Exercise directions =>
The copy should hold exactly the lines below from the one that contains "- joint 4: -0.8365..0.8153" through the one that contains "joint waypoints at" and nothing else, so no pictures.

Records for the task =>

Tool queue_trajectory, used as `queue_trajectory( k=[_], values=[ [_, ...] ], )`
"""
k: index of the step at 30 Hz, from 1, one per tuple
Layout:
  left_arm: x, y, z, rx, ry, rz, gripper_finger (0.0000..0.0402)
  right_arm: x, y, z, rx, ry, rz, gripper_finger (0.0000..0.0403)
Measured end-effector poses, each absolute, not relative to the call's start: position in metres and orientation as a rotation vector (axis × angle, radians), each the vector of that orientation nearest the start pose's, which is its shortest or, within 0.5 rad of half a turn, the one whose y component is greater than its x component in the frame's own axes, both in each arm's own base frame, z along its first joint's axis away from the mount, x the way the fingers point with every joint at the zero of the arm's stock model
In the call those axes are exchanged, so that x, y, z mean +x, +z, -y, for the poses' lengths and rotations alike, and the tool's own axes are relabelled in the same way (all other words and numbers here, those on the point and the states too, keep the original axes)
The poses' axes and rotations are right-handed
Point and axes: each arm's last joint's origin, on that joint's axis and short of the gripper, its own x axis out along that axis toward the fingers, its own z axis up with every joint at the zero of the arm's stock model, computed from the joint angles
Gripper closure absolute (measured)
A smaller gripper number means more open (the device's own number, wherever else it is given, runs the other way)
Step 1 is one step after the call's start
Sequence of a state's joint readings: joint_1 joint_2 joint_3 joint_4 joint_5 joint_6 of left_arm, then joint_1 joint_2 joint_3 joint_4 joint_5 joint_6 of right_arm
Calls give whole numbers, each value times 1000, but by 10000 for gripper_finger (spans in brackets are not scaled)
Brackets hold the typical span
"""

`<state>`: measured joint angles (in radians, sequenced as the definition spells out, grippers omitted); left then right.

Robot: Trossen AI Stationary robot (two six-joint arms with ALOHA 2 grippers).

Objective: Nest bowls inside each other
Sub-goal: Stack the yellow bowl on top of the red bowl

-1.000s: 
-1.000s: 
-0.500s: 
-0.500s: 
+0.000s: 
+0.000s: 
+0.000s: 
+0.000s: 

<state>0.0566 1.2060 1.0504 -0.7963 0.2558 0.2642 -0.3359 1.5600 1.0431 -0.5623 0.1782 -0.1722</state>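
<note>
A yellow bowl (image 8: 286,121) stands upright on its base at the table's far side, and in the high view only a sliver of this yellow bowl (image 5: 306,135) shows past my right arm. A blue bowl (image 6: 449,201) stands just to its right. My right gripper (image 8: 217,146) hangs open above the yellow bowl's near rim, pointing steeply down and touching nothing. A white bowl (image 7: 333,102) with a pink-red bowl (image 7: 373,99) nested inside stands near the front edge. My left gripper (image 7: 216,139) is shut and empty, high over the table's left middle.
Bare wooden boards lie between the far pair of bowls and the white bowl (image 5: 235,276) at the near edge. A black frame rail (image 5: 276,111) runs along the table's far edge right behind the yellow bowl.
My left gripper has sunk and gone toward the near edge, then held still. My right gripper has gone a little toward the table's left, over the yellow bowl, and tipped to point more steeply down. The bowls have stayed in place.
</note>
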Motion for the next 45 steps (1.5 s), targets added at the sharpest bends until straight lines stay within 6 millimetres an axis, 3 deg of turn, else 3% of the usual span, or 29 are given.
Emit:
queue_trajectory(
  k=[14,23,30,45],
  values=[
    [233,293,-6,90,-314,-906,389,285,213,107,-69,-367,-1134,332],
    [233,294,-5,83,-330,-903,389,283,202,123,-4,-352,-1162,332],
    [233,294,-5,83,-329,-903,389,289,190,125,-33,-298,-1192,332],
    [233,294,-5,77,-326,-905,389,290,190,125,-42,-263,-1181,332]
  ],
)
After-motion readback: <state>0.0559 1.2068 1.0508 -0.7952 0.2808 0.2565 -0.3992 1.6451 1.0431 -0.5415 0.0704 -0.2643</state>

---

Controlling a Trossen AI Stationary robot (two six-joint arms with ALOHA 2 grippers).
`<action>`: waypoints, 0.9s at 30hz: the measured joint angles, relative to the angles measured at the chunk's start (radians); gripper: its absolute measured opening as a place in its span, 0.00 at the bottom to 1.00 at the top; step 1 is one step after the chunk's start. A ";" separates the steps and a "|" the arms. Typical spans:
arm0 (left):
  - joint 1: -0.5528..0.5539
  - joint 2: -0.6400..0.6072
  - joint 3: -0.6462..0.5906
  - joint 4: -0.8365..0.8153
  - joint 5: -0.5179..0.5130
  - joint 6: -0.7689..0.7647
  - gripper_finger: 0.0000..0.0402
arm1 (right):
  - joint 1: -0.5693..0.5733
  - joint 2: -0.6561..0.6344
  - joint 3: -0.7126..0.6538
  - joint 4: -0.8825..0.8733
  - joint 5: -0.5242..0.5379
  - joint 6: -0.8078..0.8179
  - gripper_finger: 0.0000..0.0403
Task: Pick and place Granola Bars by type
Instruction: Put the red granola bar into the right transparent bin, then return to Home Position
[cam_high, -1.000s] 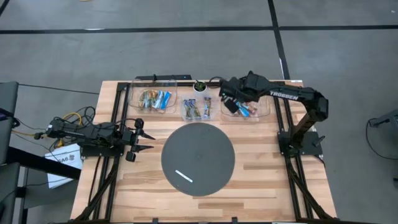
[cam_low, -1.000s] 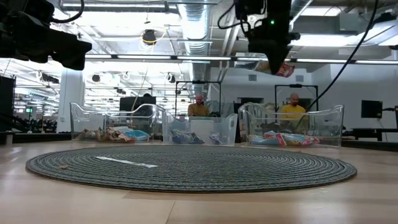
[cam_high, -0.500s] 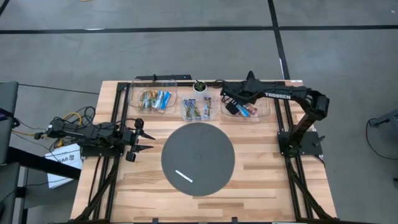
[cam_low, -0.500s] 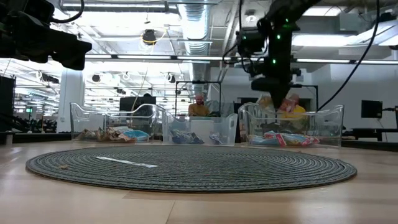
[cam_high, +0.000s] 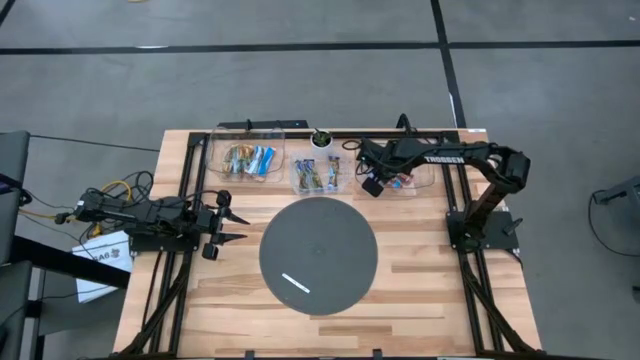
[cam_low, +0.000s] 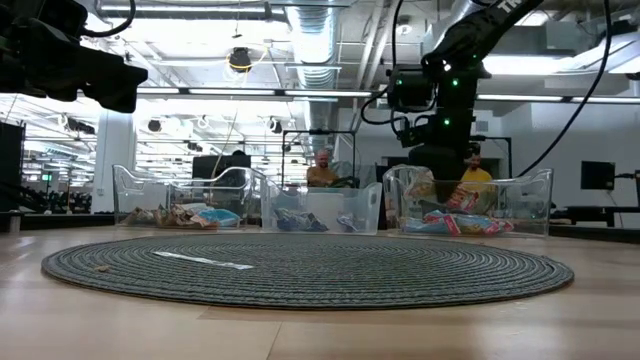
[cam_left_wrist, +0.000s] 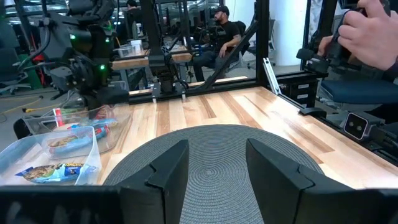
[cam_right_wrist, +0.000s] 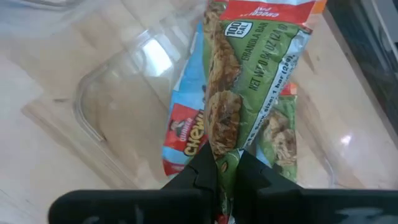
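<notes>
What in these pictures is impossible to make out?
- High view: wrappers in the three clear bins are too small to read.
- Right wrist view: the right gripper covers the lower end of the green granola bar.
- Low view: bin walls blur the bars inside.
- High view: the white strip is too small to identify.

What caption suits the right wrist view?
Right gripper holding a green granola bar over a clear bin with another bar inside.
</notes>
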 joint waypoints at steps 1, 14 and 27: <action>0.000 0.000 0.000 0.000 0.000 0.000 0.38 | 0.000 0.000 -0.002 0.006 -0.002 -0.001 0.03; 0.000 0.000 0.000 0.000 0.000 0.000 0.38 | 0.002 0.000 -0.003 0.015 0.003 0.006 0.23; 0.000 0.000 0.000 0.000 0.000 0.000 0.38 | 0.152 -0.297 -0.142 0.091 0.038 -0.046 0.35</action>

Solution to this task =>
  - joint 4: -0.8365..0.8153
  - joint 5: -0.5179..0.5130
  - joint 6: -0.7689..0.7647
  - gripper_finger: 0.0000..0.0402
arm1 (right):
  - joint 1: -0.5693..0.5733
  - joint 2: -0.6561..0.6344
  - joint 3: -0.7126..0.6538
  - joint 4: -0.8825..0.8733
  - joint 5: -0.5242..0.5379
  - joint 6: -0.8078..0.8179
  - gripper_finger: 0.0000..0.0403
Task: Pick and place Granola Bars by type
Instruction: Put the red granola bar into the right transparent bin, then return to Home Position
[cam_high, -1.000s] 
[cam_low, -1.000s] 
[cam_high, -0.500s] 
[cam_low, -0.500s] 
[cam_high, +0.000s] 
[cam_low, +0.000s] 
[cam_left_wrist, +0.000s] 
[cam_right_wrist, +0.000s] 
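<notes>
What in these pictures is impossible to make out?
- High view: wrappers in the three clear bins are too small to read.
- Right wrist view: the right gripper covers the lower end of the green granola bar.
- Low view: bin walls blur the bars inside.
- High view: the white strip is too small to identify.

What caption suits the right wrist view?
Right gripper holding a green granola bar over a clear bin with another bar inside.
</notes>
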 joint waypoints at steps 1, 14 and 27: <action>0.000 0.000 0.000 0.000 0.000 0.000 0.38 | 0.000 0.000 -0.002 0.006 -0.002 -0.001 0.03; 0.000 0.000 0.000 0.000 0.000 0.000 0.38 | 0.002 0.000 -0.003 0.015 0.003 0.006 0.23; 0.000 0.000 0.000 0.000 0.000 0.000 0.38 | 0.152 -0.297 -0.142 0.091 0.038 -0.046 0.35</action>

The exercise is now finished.